(Dataset entries)
......
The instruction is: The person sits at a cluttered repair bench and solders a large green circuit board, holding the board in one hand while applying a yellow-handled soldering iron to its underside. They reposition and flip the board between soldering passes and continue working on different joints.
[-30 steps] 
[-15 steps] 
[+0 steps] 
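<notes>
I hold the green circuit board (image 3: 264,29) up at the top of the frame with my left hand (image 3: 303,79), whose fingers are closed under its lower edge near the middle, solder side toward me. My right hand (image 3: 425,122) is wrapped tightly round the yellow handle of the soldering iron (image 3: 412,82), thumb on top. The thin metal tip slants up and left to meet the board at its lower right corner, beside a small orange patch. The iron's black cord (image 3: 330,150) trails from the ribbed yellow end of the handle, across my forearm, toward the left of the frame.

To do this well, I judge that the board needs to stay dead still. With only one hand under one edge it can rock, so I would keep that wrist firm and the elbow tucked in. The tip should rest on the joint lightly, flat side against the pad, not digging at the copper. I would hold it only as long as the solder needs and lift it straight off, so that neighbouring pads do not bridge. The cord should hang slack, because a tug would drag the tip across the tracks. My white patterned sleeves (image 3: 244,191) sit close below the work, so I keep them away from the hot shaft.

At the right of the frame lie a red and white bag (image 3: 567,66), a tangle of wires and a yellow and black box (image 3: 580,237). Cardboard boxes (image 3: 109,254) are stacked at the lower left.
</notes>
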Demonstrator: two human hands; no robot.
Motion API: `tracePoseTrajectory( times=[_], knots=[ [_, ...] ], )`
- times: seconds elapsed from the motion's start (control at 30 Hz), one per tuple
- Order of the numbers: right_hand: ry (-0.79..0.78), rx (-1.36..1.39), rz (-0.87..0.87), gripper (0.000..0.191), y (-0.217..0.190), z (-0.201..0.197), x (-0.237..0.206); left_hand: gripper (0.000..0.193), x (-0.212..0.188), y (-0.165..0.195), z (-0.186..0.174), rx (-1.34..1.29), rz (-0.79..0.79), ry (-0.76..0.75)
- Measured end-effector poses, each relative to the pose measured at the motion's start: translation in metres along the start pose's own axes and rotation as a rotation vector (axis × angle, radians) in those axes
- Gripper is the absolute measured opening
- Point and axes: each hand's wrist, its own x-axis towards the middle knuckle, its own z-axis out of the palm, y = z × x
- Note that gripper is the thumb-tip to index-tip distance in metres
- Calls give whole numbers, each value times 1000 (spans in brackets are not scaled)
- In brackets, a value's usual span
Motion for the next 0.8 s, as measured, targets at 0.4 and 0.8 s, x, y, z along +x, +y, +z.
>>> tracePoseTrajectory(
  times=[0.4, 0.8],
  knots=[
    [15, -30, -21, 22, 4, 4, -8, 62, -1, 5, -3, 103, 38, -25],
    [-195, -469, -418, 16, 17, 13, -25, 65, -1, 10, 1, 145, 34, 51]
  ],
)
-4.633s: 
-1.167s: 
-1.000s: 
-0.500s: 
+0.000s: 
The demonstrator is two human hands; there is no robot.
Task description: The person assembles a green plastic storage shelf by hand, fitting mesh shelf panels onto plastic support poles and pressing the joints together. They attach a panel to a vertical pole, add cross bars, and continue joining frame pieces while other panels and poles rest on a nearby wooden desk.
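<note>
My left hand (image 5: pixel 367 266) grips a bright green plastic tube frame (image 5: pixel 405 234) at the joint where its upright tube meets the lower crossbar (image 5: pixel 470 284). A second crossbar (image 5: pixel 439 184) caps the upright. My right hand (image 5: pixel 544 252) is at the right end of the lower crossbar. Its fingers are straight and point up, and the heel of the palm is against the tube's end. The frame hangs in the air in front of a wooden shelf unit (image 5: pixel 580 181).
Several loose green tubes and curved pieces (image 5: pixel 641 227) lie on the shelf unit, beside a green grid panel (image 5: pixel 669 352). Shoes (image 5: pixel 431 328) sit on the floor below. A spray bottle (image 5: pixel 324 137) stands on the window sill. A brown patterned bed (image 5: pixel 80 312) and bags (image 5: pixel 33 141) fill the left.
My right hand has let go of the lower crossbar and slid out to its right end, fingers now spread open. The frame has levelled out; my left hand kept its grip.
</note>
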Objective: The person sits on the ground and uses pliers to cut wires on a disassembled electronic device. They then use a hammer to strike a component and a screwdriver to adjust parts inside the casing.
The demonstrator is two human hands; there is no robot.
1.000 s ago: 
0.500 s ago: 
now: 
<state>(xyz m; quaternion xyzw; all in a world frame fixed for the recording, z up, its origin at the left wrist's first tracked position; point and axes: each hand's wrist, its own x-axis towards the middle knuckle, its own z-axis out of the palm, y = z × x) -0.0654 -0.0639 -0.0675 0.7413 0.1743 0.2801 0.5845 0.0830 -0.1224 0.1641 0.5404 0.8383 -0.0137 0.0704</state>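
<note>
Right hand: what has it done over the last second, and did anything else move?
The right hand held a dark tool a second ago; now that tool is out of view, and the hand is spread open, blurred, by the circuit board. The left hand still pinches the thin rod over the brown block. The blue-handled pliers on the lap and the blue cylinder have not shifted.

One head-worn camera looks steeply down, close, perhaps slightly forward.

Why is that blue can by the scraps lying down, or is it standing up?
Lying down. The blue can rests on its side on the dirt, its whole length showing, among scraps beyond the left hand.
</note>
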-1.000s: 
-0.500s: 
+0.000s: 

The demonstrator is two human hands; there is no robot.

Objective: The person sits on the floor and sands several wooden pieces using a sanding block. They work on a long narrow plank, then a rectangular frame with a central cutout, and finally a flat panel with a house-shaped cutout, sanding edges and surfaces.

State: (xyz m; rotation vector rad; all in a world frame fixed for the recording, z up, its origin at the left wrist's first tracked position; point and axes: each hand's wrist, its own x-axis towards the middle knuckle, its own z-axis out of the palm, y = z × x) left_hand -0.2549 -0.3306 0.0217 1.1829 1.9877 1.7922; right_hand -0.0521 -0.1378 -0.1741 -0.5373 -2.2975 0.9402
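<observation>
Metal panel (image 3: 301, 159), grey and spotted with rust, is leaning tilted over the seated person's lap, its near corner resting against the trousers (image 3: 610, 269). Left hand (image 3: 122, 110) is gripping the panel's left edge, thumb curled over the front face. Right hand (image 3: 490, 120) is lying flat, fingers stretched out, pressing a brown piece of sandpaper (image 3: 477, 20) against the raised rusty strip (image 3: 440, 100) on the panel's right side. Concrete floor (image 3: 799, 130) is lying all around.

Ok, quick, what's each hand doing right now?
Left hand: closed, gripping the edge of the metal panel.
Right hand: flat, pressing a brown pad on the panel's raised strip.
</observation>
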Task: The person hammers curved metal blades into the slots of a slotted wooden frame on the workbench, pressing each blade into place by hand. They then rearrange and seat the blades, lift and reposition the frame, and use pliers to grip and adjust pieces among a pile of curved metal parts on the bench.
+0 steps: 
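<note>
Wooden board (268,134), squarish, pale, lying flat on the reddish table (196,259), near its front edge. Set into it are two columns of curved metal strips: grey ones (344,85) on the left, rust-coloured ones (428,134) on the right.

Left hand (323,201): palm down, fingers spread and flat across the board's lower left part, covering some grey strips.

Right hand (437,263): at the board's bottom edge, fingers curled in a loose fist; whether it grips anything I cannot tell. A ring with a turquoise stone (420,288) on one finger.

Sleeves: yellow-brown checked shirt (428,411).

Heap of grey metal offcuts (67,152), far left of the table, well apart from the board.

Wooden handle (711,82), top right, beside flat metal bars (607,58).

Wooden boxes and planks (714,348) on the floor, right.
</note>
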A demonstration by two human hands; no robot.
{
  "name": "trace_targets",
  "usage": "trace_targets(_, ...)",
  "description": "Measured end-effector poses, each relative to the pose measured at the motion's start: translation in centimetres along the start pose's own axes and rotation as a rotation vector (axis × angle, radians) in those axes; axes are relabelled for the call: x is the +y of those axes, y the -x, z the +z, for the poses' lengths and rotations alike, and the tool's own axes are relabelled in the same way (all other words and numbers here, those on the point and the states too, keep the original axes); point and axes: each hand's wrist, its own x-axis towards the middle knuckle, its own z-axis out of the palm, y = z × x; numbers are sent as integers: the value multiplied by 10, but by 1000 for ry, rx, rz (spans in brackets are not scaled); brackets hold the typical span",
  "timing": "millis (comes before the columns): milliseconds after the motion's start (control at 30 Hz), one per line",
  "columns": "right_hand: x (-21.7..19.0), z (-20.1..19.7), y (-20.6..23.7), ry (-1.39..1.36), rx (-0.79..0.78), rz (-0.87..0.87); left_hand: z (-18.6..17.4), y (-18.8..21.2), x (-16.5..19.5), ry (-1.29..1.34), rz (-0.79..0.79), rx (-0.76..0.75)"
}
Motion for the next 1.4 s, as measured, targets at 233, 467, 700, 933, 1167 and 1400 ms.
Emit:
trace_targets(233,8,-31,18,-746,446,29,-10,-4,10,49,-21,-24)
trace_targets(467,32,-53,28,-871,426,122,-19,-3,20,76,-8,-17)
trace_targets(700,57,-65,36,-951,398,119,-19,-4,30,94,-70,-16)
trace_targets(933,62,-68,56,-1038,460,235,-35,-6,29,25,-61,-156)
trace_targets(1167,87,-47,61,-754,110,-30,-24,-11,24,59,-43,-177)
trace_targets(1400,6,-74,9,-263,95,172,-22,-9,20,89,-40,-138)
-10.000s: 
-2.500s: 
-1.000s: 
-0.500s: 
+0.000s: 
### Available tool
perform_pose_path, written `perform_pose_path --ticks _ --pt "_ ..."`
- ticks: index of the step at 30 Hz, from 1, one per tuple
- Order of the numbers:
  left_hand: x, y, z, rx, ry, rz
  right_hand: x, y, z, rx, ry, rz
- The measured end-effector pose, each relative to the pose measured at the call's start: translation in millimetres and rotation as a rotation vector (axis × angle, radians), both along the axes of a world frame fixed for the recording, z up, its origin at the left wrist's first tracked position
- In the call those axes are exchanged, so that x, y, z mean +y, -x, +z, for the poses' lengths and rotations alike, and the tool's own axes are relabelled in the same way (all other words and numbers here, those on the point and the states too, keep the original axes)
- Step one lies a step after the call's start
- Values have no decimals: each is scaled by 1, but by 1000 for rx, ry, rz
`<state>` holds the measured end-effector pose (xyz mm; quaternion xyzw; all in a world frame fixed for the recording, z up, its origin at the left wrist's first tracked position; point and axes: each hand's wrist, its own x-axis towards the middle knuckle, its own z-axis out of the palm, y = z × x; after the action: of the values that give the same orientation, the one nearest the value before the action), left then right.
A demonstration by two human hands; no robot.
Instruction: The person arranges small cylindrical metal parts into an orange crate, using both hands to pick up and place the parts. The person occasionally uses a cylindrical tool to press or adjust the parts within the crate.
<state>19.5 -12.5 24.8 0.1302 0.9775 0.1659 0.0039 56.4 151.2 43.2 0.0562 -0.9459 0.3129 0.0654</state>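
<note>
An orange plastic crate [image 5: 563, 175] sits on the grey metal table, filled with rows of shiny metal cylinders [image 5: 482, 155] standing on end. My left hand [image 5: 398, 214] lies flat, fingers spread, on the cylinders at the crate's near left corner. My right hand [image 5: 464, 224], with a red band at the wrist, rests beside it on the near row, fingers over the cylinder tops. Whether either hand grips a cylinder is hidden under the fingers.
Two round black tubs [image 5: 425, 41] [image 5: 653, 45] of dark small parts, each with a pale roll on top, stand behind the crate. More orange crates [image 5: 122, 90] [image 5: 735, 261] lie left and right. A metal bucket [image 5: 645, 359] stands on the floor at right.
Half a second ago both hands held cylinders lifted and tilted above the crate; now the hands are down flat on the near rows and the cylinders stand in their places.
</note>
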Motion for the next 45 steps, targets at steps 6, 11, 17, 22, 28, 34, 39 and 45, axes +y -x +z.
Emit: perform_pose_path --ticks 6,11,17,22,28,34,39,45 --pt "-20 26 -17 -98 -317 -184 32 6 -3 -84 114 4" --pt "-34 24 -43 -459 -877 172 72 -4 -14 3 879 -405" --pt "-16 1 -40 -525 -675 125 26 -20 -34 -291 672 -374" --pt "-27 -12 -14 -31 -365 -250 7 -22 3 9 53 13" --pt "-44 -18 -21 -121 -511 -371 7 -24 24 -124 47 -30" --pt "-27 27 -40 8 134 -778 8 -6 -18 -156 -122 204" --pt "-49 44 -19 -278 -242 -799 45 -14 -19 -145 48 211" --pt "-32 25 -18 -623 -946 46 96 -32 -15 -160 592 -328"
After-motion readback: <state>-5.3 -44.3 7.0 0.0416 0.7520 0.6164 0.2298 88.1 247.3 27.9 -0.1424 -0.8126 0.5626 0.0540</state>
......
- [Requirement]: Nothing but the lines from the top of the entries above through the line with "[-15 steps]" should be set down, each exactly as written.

- [Your solution]:
The instruction is: The person sits at a cluttered repair bench and solders a large green circuit board, holding the board in one hand while applying a yellow-handled soldering iron to its underside. They reposition and flip the board between soldering passes and continue working on different joints.
[-30 steps] 
[-15 steps] 

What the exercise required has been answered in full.